## TASK PROMPT
Restate all of the material, keeping every line identical to the original.

## DATA BLOCK
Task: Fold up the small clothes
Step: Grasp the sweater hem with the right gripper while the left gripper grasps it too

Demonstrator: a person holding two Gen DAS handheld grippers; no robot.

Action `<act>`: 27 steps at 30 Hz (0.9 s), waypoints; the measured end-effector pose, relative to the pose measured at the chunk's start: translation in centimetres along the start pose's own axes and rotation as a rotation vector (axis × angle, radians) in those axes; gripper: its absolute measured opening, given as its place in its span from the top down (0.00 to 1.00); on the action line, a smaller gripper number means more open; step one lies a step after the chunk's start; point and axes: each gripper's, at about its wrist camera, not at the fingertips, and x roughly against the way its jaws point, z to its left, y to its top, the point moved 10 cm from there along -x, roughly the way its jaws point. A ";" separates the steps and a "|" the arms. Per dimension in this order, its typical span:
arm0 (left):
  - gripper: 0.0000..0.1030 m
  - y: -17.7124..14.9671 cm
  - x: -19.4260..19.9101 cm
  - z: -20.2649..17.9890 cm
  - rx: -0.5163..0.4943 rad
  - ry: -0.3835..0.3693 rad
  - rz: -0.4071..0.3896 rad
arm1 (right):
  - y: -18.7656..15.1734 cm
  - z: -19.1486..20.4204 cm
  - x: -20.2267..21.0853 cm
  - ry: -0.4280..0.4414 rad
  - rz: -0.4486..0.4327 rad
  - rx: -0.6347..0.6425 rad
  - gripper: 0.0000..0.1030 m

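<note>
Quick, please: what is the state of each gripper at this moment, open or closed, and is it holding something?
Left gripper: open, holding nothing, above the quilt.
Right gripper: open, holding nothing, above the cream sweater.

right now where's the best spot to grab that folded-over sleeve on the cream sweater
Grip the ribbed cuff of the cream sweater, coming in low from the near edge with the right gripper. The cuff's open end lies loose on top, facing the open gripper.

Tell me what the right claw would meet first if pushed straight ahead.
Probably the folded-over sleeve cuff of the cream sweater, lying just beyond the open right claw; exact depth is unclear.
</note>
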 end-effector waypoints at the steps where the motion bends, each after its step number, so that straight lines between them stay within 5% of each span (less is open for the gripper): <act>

## SOLVED PROBLEM
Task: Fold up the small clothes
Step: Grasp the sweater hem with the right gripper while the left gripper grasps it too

Demonstrator: a person holding two Gen DAS handheld grippers; no robot.

Action `<act>`: 27 steps at 30 Hz (0.9 s), waypoints; the measured end-effector pose, relative to the pose measured at the chunk's start: translation in centimetres along the start pose's own axes and rotation as a rotation vector (axis × angle, radians) in those axes; gripper: its absolute measured opening, given as its place in its span from the top down (0.00 to 1.00); on the action line, a smaller gripper number means more open; step one lies a step after the chunk's start; point and axes: each gripper's, at about its wrist camera, not at the fingertips, and x roughly against the way its jaws point, z to its left, y to its top, the point moved 10 cm from there along -x, roughly the way its jaws point. A ";" separates the steps and a "|" the arms. Per dimension in this order, its typical span:
arm0 (left):
  - gripper: 0.0000..0.1030 m
  - y: -17.7124..14.9671 cm
  - x: -19.4260..19.9101 cm
  - z: -20.2649..17.9890 cm
  - rx: -0.5163..0.4943 rad
  - ry: -0.3835..0.3693 rad
  - rz: -0.4071..0.3896 rad
arm1 (right):
  - y: -18.7656..15.1734 cm
  - z: -19.1486..20.4204 cm
  - x: -20.2267..21.0853 cm
  - ry: -0.4280..0.4414 rad
  - rz: -0.4486..0.4327 rad
  - rx: -0.6347..0.6425 rad
  - gripper: 0.0000..0.1030 m

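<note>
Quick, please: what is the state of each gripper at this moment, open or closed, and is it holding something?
Left gripper: open, holding nothing, above the quilt.
Right gripper: open, holding nothing, above the cream sweater.

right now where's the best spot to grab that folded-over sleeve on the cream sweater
Grip the ribbed cuff of the cream sweater, coming in low from the near edge with the right gripper. The cuff's open end lies loose on top, facing the open gripper.

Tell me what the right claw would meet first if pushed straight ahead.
Probably the folded-over sleeve cuff of the cream sweater, lying just beyond the open right claw; exact depth is unclear.
</note>
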 end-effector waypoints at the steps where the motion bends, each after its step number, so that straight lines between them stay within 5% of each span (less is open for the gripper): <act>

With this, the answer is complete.